> THE TASK:
Gather, from the data below, each line in which the word "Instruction" occurs.

#### DATASET

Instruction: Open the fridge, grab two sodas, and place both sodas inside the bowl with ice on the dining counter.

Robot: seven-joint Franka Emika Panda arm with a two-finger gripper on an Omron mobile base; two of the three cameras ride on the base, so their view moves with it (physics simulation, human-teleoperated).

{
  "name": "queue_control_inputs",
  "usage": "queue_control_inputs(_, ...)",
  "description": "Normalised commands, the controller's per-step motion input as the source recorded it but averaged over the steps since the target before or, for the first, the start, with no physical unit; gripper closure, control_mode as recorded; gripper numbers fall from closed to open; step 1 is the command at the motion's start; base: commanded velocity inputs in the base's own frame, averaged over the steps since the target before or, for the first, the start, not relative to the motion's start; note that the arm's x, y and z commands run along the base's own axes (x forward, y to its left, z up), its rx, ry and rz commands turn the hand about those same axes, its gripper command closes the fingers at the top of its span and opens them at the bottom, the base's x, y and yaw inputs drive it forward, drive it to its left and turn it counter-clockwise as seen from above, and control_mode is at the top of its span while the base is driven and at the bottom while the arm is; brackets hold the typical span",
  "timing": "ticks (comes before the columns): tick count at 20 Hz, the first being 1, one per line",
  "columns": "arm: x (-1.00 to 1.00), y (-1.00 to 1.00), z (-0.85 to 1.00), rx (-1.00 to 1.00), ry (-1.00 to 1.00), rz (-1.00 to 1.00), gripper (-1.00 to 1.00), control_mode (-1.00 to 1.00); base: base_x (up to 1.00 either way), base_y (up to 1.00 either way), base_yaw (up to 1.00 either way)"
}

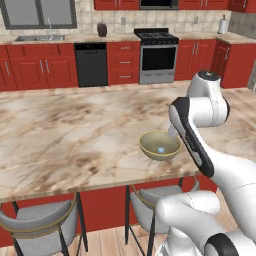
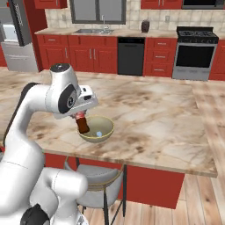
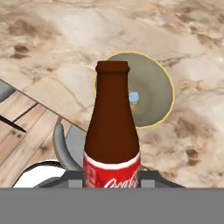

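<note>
Claw (image 2: 81,119) grips brown, red-labelled soda bottle (image 3: 113,131) above olive bowl (image 2: 102,134).

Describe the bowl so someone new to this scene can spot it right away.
Start at the dining counter, the wide beige-brown marbled slab with grey stools tucked under its near edge. The bowl sits near that edge, above the stools, right below the tool holding a brown soda bottle. It is the one round olive-tan dish there, with a paler rim and a small pale-blue piece inside.
</note>
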Motion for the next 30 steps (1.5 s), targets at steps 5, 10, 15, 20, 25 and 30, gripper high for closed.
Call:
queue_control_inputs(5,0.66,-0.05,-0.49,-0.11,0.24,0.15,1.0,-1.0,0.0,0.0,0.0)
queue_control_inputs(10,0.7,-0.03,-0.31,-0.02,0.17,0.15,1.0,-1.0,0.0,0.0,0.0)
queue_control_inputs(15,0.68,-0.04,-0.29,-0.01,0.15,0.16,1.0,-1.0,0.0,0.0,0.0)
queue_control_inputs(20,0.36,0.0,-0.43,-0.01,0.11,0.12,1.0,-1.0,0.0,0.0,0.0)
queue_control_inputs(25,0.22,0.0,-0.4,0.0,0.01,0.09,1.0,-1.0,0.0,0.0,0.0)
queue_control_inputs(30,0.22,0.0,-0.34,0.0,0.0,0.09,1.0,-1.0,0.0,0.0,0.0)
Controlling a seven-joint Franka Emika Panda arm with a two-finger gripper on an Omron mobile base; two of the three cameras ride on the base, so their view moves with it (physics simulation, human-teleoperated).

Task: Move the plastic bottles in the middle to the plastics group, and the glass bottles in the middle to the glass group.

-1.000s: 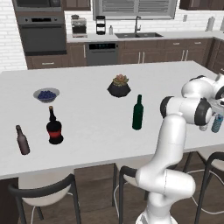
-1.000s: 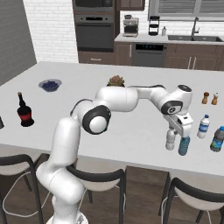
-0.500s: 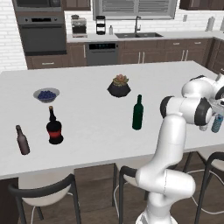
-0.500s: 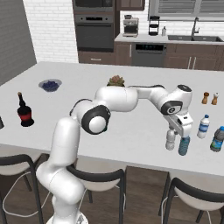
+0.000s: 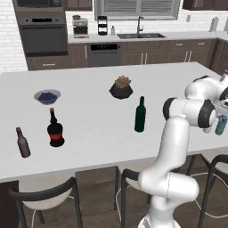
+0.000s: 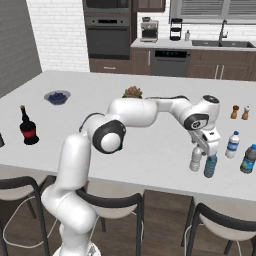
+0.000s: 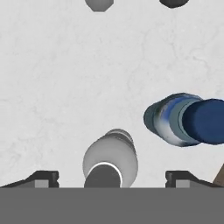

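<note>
Now hand (image 7: 112, 177) spread wide over grey bottle (image 7: 110, 159); one blue bottle (image 7: 186, 119) beside.

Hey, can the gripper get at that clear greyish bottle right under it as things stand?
Probably yes: the gripper is open, its fingertips either side of the greyish bottle, with the blue-tinted bottle standing apart beside it.

text: none legible | labels: black bottle (image 5: 55, 131) red label, too small to read
</note>
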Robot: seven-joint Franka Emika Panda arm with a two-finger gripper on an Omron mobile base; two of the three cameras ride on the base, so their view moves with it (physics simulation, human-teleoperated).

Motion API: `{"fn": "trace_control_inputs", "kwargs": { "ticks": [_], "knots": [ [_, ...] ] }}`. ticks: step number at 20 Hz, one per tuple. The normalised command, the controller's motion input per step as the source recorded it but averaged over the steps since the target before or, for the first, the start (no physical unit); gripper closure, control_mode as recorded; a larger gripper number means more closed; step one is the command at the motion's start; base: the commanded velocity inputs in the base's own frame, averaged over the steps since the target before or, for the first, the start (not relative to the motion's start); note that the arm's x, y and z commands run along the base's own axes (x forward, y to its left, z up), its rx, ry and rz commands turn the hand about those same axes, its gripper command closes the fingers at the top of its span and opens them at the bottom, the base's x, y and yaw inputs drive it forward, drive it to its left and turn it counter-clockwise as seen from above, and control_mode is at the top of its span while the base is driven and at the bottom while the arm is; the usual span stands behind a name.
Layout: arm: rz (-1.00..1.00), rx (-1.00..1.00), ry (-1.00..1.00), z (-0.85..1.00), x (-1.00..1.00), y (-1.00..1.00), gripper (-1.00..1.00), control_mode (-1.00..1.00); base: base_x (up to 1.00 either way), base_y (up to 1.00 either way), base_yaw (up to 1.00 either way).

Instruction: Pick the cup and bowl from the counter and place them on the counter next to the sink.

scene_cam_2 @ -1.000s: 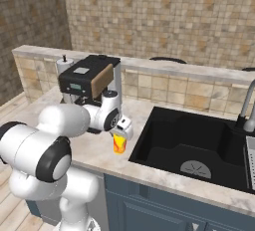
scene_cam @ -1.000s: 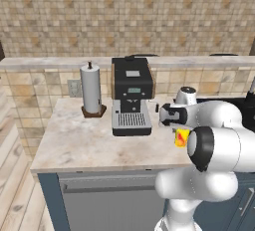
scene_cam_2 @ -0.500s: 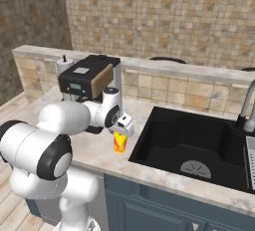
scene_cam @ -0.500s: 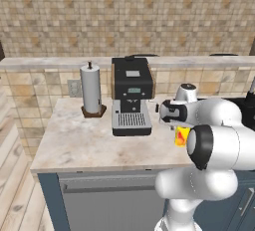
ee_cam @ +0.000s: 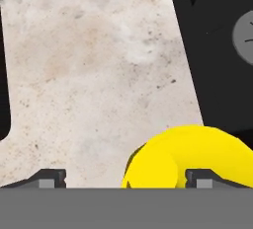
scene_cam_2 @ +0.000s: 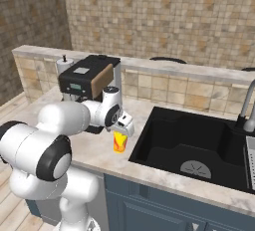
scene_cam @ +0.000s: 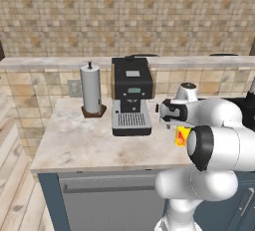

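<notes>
The small yellow cup [scene_cam_2: 119, 142] with an orange-red tint stands upright on the beige counter [scene_cam_2: 89, 151], close to the left rim of the black sink [scene_cam_2: 199, 145]. My gripper [scene_cam_2: 122, 127] hangs just above it, open, its fingers spread wide. In the hand view the cup [ee_cam: 190, 156] sits low and to the right, near the right fingertip [ee_cam: 202, 176], and my gripper [ee_cam: 127, 177] holds nothing. From the left base view the cup [scene_cam: 182, 135] peeks out beside my wrist, below the gripper [scene_cam: 174, 123]. The bowl is out of view.
A black coffee machine [scene_cam: 130, 95] stands at the counter's back, just left of my hand. A paper towel roll [scene_cam: 91, 89] is further left. A grey faucet [scene_cam_2: 246, 104] and a perforated rack [scene_cam_2: 250, 150] lie at the sink's right side.
The jaws have gone from shut on the cup to wide open. The cup stays standing on the counter by the sink; the hand has barely moved.
</notes>
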Motion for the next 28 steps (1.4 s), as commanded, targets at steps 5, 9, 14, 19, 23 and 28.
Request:
{"fn": "trace_control_inputs", "kwargs": {
  "ticks": [5, 9, 14, 19, 23, 28],
  "knots": [
    [0.0, 0.0, -0.04, 0.21, -0.08, 0.0, -1.0, -1.0, 0.0, 0.0, 0.0],
    [0.0, 0.0, -0.08, 0.39, -0.11, 0.0, -1.0, -1.0, 0.0, 0.0, 0.0],
    [0.0, 0.0, -0.09, 0.45, -0.04, 0.0, -1.0, -1.0, 0.0, 0.0, 0.0],
    [0.0, 0.0, -0.03, 0.36, -0.08, 0.0, -1.0, -1.0, 0.0, 0.0, 0.0],
    [0.0, 0.0, 0.0, 0.19, -0.47, 0.0, -1.0, -1.0, 0.0, 0.0, 0.0],
    [0.0, 0.0, 0.0, 0.22, -0.74, -0.03, -1.0, -1.0, 0.0, 0.0, 0.0]
  ]
}}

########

> WRITTEN SOLUTION:
Instruction: Open the fridge, grab two sodas, and place both sodas inside the bowl with ice on the dining counter.
Instruction: Pick the cup and bowl from the counter and place them on the counter next to the sink.

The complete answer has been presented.